Theologians in a seminary or university, while they may be brilliant theologians, are not able to help my congregation make sense of God and their experience simply due to the fact they do not live and dwell among the congregation. They are general theologians, who teach the whole church and help to educate and form particular theologians who will live in and exist in a particular community, to understand a particular community, and to speak to the particular experience of a particular community.
As I continue to form my understanding of myself as a pastor and teacher, I have come to be convinced that theological study is a major part of my responsibilities. My study, however, is not solely for general interest or for my own edification, but it is so that I can better help my congregation as they learn to love God with heart and mind, and as they make sense of their existence, as they seek to understand and apply scripture to their everyday lives. Seeing myself as a theologian allows me to ascend to the pulpit week in and week out and help my folks to understand and apply scripture, it helps my pastoral care as I minister to someone who is dying of cancer, it helps my exhortations as I seek to help people live into God’s desires.

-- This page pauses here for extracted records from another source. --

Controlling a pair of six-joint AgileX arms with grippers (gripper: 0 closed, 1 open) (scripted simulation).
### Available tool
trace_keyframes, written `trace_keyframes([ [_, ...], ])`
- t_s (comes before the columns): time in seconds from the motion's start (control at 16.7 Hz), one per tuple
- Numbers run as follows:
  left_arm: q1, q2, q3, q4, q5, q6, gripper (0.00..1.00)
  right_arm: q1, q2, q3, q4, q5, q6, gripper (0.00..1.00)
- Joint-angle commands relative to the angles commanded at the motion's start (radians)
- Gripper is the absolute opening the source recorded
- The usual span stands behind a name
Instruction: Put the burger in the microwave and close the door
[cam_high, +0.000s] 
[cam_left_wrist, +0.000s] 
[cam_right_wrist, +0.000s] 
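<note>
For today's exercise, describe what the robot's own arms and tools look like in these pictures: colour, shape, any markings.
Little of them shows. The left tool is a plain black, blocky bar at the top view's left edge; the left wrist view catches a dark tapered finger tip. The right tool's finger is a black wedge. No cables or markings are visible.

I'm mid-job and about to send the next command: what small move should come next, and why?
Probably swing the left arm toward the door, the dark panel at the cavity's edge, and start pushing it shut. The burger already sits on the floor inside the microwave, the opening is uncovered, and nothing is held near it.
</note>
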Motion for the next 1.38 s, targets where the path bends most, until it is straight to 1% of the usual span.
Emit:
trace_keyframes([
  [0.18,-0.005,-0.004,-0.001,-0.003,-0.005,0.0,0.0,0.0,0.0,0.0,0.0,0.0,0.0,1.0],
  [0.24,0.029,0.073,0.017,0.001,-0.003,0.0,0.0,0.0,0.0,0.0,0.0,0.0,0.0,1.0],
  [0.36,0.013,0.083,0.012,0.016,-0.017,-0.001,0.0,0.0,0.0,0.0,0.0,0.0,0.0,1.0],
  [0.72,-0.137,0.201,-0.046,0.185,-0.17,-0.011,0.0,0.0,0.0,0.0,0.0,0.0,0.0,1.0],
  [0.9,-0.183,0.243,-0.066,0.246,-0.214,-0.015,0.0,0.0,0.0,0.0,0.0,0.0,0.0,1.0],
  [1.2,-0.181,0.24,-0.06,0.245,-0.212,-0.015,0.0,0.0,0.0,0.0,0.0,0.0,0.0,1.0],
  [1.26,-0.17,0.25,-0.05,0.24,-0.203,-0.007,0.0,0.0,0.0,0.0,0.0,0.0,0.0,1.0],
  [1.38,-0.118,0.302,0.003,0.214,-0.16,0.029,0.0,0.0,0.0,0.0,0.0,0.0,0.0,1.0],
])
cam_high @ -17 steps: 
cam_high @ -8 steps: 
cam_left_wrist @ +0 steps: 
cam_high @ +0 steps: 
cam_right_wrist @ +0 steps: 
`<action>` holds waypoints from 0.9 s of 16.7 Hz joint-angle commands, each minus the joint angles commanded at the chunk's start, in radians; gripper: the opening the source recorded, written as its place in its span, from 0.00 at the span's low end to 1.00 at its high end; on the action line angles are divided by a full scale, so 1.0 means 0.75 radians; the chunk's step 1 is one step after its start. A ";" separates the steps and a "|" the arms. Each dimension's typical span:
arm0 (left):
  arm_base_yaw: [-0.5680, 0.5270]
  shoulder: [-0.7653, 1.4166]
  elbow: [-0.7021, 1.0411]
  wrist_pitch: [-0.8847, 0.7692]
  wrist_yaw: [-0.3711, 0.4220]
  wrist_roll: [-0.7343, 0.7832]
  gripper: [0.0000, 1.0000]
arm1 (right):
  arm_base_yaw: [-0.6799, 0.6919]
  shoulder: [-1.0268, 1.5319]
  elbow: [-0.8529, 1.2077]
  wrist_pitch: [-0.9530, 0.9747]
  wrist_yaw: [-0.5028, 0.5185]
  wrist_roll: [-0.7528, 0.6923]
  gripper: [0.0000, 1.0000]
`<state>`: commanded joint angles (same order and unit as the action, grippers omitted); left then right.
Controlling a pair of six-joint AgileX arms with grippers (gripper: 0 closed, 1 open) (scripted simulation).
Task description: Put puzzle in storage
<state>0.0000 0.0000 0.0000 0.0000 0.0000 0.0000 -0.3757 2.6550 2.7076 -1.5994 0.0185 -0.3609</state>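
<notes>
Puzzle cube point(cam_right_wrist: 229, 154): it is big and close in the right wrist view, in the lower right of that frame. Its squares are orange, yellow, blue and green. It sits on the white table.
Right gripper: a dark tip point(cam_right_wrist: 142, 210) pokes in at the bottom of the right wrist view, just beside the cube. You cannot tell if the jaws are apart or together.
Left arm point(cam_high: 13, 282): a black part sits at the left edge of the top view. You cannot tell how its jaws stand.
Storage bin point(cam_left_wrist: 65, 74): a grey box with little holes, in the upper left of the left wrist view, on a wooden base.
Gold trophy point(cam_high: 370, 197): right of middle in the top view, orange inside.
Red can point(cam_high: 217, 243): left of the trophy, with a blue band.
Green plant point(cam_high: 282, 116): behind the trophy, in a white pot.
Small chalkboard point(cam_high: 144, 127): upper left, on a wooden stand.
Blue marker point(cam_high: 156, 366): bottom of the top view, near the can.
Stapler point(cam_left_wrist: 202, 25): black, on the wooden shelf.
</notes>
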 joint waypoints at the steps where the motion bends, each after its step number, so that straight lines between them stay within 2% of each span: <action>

Without adequate study and reflection, my sermons and teaching can become formulaic, simply regurgitating what I find in commentaries. Without knowing the fundamentals of biblical Greek and Hebrew I am unable to understand the nuances of the original languages. Without a theological lens or hermeneutic, I will tend to approach every piece of scripture as isolated and I will lack any coherent beliefs that hold consistent, and can be blown easily with any shift in the winds of change. Without seeing myself as a theologian and scholar, my work to preach and teach the scriptures becomes trite and irresponsible.
My only hope is that we will be able to deepen our understanding of ministry and return to a focus on minister as pastor and teacher and not as the professional who runs the church.